(Beginning of COLLECTED DATA)

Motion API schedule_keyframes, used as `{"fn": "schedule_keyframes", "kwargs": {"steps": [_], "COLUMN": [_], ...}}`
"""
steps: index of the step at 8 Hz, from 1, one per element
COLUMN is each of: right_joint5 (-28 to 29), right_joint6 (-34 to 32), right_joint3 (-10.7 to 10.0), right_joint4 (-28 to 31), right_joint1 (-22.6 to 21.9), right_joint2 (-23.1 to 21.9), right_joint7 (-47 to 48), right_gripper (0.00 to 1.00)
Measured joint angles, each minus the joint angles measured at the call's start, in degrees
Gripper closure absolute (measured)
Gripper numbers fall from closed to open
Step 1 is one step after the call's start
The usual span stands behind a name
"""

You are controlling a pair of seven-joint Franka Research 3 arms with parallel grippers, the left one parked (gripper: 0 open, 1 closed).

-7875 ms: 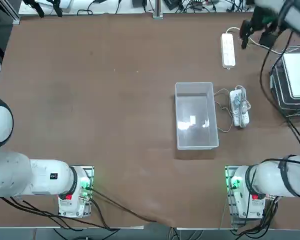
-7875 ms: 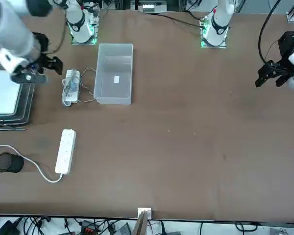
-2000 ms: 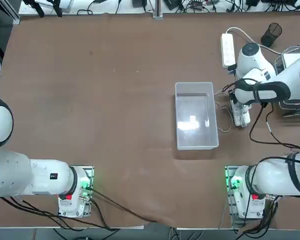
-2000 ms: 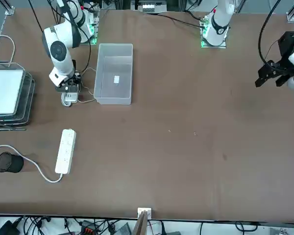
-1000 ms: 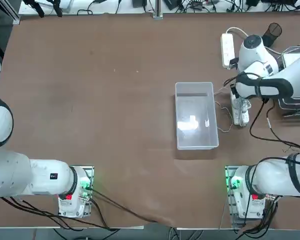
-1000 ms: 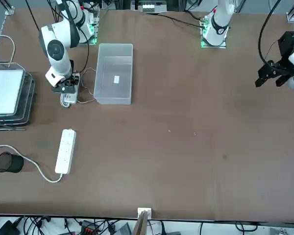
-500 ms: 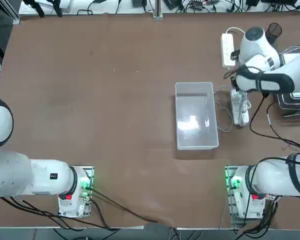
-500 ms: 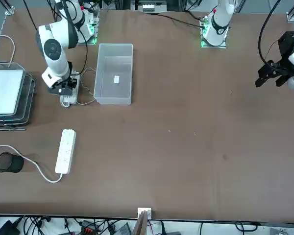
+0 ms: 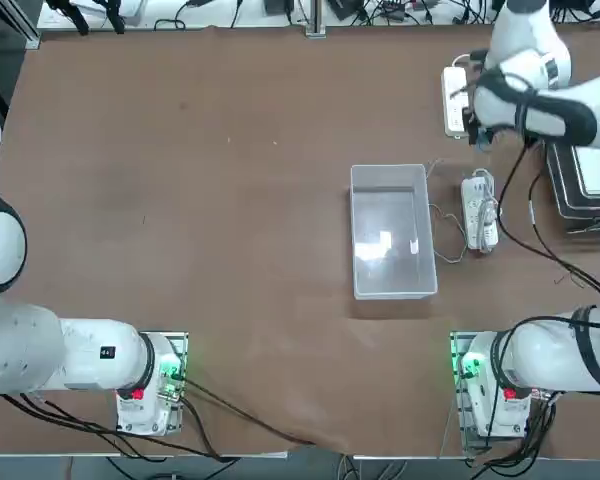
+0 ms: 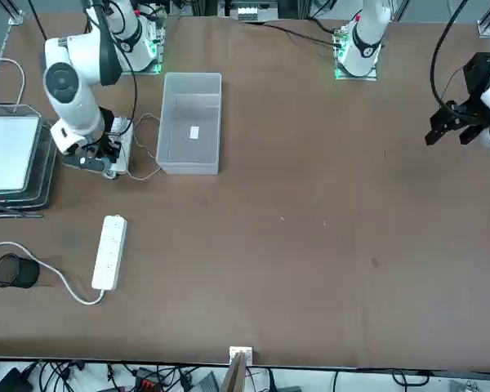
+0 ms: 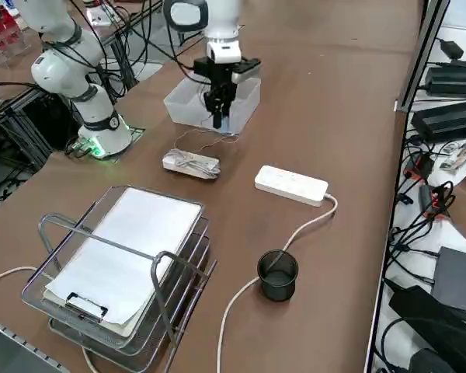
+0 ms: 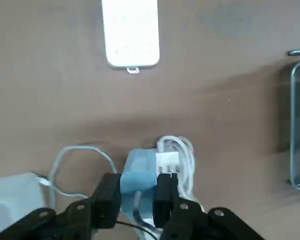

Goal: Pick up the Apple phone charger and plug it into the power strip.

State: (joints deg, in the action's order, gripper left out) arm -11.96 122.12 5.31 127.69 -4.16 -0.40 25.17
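The Apple phone charger [image 12: 139,173] is now lifted clear of the wire-wrapped strip [image 9: 479,212], clamped between the closed fingers of the right tool [image 12: 138,196]. It is carried toward twelve o'clock (top view), nearing the power strip [image 9: 455,100]; insertion remains.

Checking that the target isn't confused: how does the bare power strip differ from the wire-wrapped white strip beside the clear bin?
The power strip lies bare, with a thick cord curving from one end; the wire-wrapped strip is bundled in thin wires. The power strip lies apart in open table; the wrapped strip lies close beside the clear bin. The power strip looks longer. Both are white bars lying flat, and the right gripper touches neither.
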Motion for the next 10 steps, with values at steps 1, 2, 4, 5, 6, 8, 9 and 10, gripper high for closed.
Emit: {"fn": "schedule_keyframes", "kwargs": {"steps": [1,2,4,5,6,8,9,10], "right_joint5": [1.96,3.37,9.36,12.83,15.32,16.64,16.66,16.66], "right_joint6": [-2.41,-4.33,-5.78,-6.01,-6.15,-6.29,-6.31,-6.35], "right_joint3": [0.0,0.0,-0.3,-0.58,-0.82,-0.92,-0.91,-0.91], "right_joint4": [-4.19,-8.61,-16.73,-19.82,-22.31,-26.43,-28.03,-28.96], "right_joint1": [-0.04,-0.01,0.57,1.78,3.52,5.23,5.27,5.47], "right_joint2": [2.27,5.25,11.44,13.89,15.89,19.46,21.15,22.58], "right_joint7": [-0.05,-0.05,-2.15,-4.63,-7.02,-8.64,-8.64,-8.89], "right_gripper": [0.64,0.64,0.64,0.64,0.64,0.64,0.64,0.64]}}
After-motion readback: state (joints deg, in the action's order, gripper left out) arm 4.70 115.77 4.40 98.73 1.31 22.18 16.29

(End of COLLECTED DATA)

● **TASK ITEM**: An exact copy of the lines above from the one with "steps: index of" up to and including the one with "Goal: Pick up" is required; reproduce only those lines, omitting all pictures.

● **OUTPUT FOR THIS EXERCISE**:
steps: index of the step at 8 Hz, from 1, one per element
COLUMN is each of: right_joint5 (-28 to 29), right_joint6 (-34 to 32), right_joint3 (-10.7 to 10.0), right_joint4 (-28 to 31), right_joint1 (-22.6 to 21.9), right_joint2 (-23.1 to 21.9), right_joint7 (-47 to 48), right_gripper (0.00 to 1.00)
Measured joint angles, each minus the joint angles measured at the call's start, in degrees
Gripper closure absolute (measured)
Gripper numbers fall from closed to open
Step 1 is one step after the call's start
The usual span stands behind a name
"""

You are controlling a pair of seven-joint Franka Research 3 arms with parallel grippers, the left one parked (gripper: 0 open, 1 closed).

-7875 ms: 
-7875 ms: 
-2000 ms: 
-2000 ms: 
-1000 ms: 
-1000 ms: 
-500 ms: 
-500 ms: 
+0 ms: 
+0 ms: 
+0 ms: 
+0 ms: 

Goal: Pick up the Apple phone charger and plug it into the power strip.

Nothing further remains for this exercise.